The hepatitis viruses are of 5 types- Hepatitis A, B, C, D, and E. This World Hepatitis Day, pledge to take charge of your health and combat together for a healthier, fitter nation.
The objective of World Hepatitis Day is to make aware and educate people around. The growing burden of this ailmentHepatitis is one of the major killer infectious diseases along with tuberculosis.
HIV and malaria325 million people worldwide. People deaths 1.4 million every year are caused by Hepatitis B and C
New Delhi: Every year, 28th July is commemorated as the World Hepatitis Day. The objective of this day is to make aware. Educate people around the growing burden of this ailment that affects individuals and health systems of countries alike.
Every year, 28th July is commemorated as World Hepatitis Day. The objective of this day is to make aware and educate people around. The growing burden of this ailment that affects individuals and health systems of countries alike.
Hepatitis is thus regarded as an important public health problem across the world, hence. “Invest in eliminating hepatitis” is the theme for this year.
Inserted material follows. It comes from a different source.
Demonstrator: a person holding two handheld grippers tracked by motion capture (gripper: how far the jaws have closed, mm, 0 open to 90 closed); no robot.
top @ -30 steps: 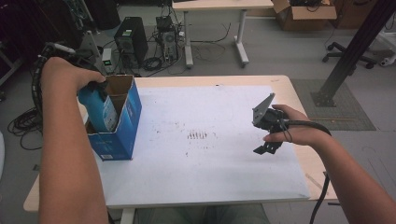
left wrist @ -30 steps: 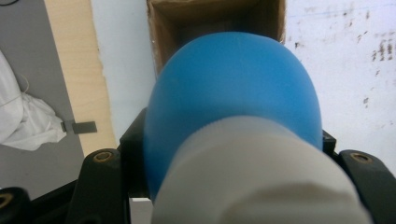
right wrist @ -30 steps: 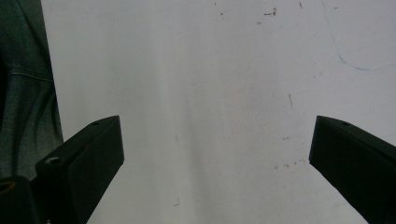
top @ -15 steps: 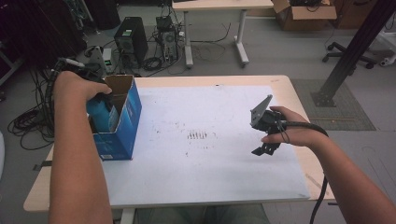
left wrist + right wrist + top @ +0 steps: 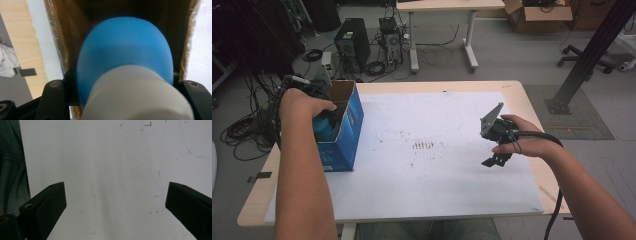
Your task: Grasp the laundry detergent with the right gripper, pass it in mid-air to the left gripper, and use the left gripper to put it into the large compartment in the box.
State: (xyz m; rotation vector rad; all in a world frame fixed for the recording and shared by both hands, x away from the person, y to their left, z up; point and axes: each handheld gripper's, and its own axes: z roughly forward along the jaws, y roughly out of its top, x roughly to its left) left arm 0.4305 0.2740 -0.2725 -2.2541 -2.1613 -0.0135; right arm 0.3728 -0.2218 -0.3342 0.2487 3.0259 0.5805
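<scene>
Holding the bottle in my left gripper, jaws clamped on both sides of its blue body, white cap toward the camera. In the high view it sat at the left of the frame, inside the open top of the box, my left hand over it. Brown cardboard walls showed all around the bottle in the left gripper view. My right gripper hung at the right of the frame above the white sheet, jaws spread wide, nothing between them. Sheet was marked with small dark scuffs near centre.
</scene>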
As per the World Health Organisation (WHO).
Meanwhile, India aims to combat hepatitis and achieve countrywide elimination of Hepatitis C by 2030. For this, the government has rolled out the National Viral Hepatitis Control Program (NVHCP) in July 2018. To help combat Hepatitis B and C, the program offers free diagnostics and lifelong drugs for its management.
What is Hepatitis?
Hepatitis is an inflammation of the liver. Most commonly. It is a viral infection that leads to an inflammatory condition of the liver. However, hepatitis also occurs due to toxic elements like alcohol, after-effects of some medications, toxins, etc.
It can also be caused by autoimmune hepatitis. A condition in which the body’s own immune system attacks the liver. Causing it to become inflamed, said Dr. Binita Priyambada, Senior Consultant, Medical Team at Docprime.com. Read on to learn more about this condition, including the symptoms, treatment, and prevention.
Who tasks African leaders to invest in hepatitis B vaccination
The World Health Organisation (WHO) has advised African leaders to invest in Hepatitis B vaccination for all newborns. Integrate hepatitis interventions as part of health system strengthening.
The global health body noted that despite the availability of diagnostic tools. Effective treatment, less than one in 10 of the 71 million people with Hepatitis B or C in Africa have access to testing. More than 200,000 die yearly due to complications like end-stage liver cirrhosis and liver cancer.
Who Regional Director for Africa, Dr. Matshidiso Moeti, who made the call at a briefing to mark the 2019 World Hepatitis Day in Abuja. Appealed to partners and pharmaceutical companies to reduce the cost of hepatitis B and C diagnostics and medicines.
World Hepatitis Day: India’s monsoon health woes
The World Health Organisation has listed viral hepatitis. As a major public health problem throughout the world and particularly in India. “… it is a serious health concern in India, with over a crore people suffering from hepatitis C. This is six times the number of HIV/AIDS patients,” according to. Poonam Khetrapal Singh, WHO regional director for Southeast Asia.
A WHO release says hepatitis is preventable and treatable. But remains an acute public health challenge globally and in the Southeast Asia region.
Viral hepatitis kills approximately 3,50,000 people every year in the Southeast Asia region. Is responsible for more deaths than HIV and malaria put together.